5bde5 2017 0510yimby YIMBYs: The "Alt Right" Darlings of the Real Estate Industry   TruthSonja Trauss, founder of the pro-gentrification Bay Area Renters Federation, at her office in San Francisco, March 24, 2016. (Photo: Andrew Burton / The New York Times)

In San Francisco’s Mission District, flyers pasted on mailboxes and light poles warn longtime residents of the new “conquistadores,” the hordes of wealthy tech industrialists who’ve descended on the neighborhood en masse over the past few years, displacing many in the Latinx-heavy neighborhood to the outer reaches of the Bay Area.

But it’s not just lower-income people who are feeling set upon. Rich newcomers also see themselves as an interest group in need of a voice. “Someone needs to represent people who haven’t yet moved into a neighborhood,” said pro-development activist Sonja Trauss, who moved to Oakland in 2011, at an April real estate industry soiree in Vancouver. In San Francisco, “the people who haven’t yet moved in” most often means the tech industrialists, lured by high salaries, stock options and in-office employee benefits like massage therapists and handcrafted kombucha.

But these new tech “immigrants,” as Trauss refers to her kinfolk, spell disaster for current San Franciscans. In 2015, the city-funded homeless count found 71 percent of homeless San Franciscans were housed in San Francisco before being pushed onto the streets.

Some have given up, leaving the Bay altogether.
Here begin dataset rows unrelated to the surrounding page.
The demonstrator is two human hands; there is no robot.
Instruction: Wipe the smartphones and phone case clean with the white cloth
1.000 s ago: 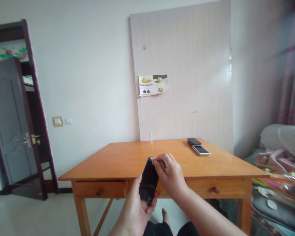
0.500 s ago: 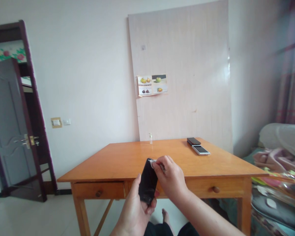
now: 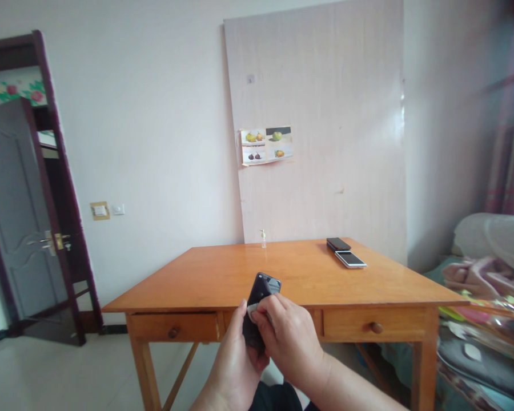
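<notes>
My left hand [image 3: 230, 357] is closed around a black smartphone [image 3: 260, 286], its thumb along the left edge and its fingers beneath. The phone is tilted with its dark glossy face up, in front of the table edge. My right hand [image 3: 290, 337] pinches a small crumpled white wipe [image 3: 252, 309] and presses it on the middle of that face. Whether it is paper or cloth I cannot tell. The right hand hides the phone's lower right part.
The wooden table [image 3: 223, 274] has drawers in front. Two more phones lie at its far right, a white-framed one [image 3: 350, 260] and a black one [image 3: 338, 244]. A clear pump bottle [image 3: 263, 238] stands at the back edge. Bedding [image 3: 484, 277] is piled at right.
My right hand has slid the white wipe from the phone's upper right corner down and left to the middle of the face. My left hand keeps its hold.
</notes>
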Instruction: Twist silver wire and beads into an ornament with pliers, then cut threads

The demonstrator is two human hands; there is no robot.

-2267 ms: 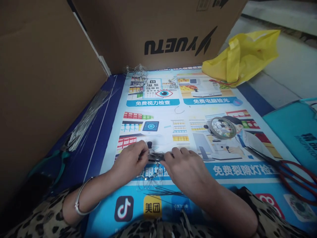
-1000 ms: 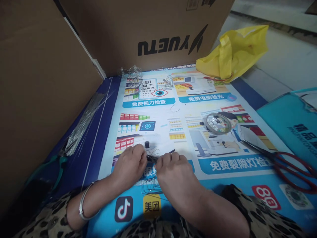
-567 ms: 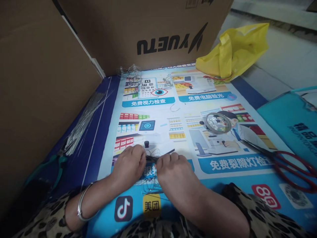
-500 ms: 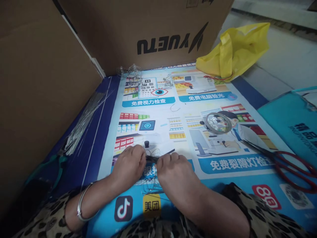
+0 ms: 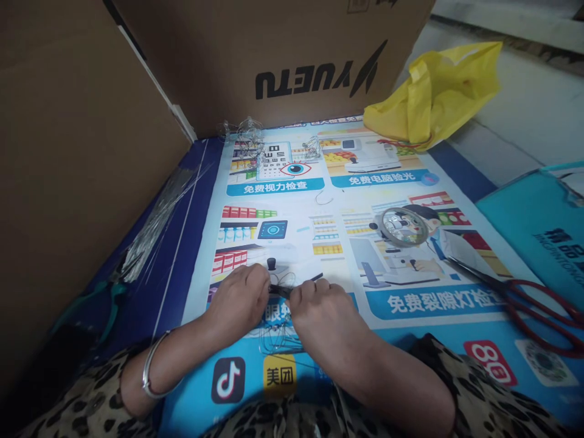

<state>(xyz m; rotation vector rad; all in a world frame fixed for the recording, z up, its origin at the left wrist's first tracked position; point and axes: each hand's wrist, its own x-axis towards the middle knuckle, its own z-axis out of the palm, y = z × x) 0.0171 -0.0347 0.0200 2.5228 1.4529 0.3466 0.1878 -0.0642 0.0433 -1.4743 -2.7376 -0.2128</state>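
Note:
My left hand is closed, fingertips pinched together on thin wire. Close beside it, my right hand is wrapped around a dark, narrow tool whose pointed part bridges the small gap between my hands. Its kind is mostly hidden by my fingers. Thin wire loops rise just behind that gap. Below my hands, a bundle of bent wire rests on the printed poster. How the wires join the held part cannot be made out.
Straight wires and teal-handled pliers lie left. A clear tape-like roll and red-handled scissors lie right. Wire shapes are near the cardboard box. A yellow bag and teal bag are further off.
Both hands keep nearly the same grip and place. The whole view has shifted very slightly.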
Others are funneled into modern-day debtor’s prisons as regulations against homeless encampments, new jail expansion across the region and increased militarized policing through Urban Shield and other social control projects have coincided with new incubators of this quickly replicating tech invasion, such as Uber’s new anchor headquarters in downtown Oakland.
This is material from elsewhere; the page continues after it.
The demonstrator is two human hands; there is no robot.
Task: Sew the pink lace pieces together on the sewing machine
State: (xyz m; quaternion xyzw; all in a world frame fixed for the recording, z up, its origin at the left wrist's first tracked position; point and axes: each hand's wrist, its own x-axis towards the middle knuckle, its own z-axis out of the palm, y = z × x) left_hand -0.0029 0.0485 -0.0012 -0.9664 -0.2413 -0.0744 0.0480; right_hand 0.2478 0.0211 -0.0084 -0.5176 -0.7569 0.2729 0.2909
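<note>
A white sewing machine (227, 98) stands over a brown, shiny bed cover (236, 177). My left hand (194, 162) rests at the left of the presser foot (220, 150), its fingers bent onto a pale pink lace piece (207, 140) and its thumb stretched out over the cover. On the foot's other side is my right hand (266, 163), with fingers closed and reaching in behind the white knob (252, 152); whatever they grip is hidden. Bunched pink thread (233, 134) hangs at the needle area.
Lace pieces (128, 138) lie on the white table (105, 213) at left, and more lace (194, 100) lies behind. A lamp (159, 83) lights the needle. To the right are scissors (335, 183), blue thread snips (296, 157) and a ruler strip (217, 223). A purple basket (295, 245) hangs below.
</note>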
A Campaign to Legitimize the Luxury Condo Boom

A founder of the Yelp.com web empire, Jeremy Stoppelman, bequeathed $100,000 upon new Oakland resident Trauss in 2015, with the stated goal of clearing the way for more housing units, even if those units were only accessible to the richest of the rich. That investment helped to spark a libertarian, anti-poor campaign to turn longtime sites of progressive organizing into rich-people-only zones. 

YIMBYs [Yes in My Back Yard] accuse anti-gentrification activists — those calling for affordable units instead of luxury ones — of preventing the construction of new housing development, thus reducing the new housing supply and driving up rents. But while YIMBYism is championed as progressive urban policy, critics like activist Tory Becker of the anti-gentrification direct action group LAGAI, believe it’s actually rooted in the same classist, racist ideologies it supposedly seeks to disrupt. 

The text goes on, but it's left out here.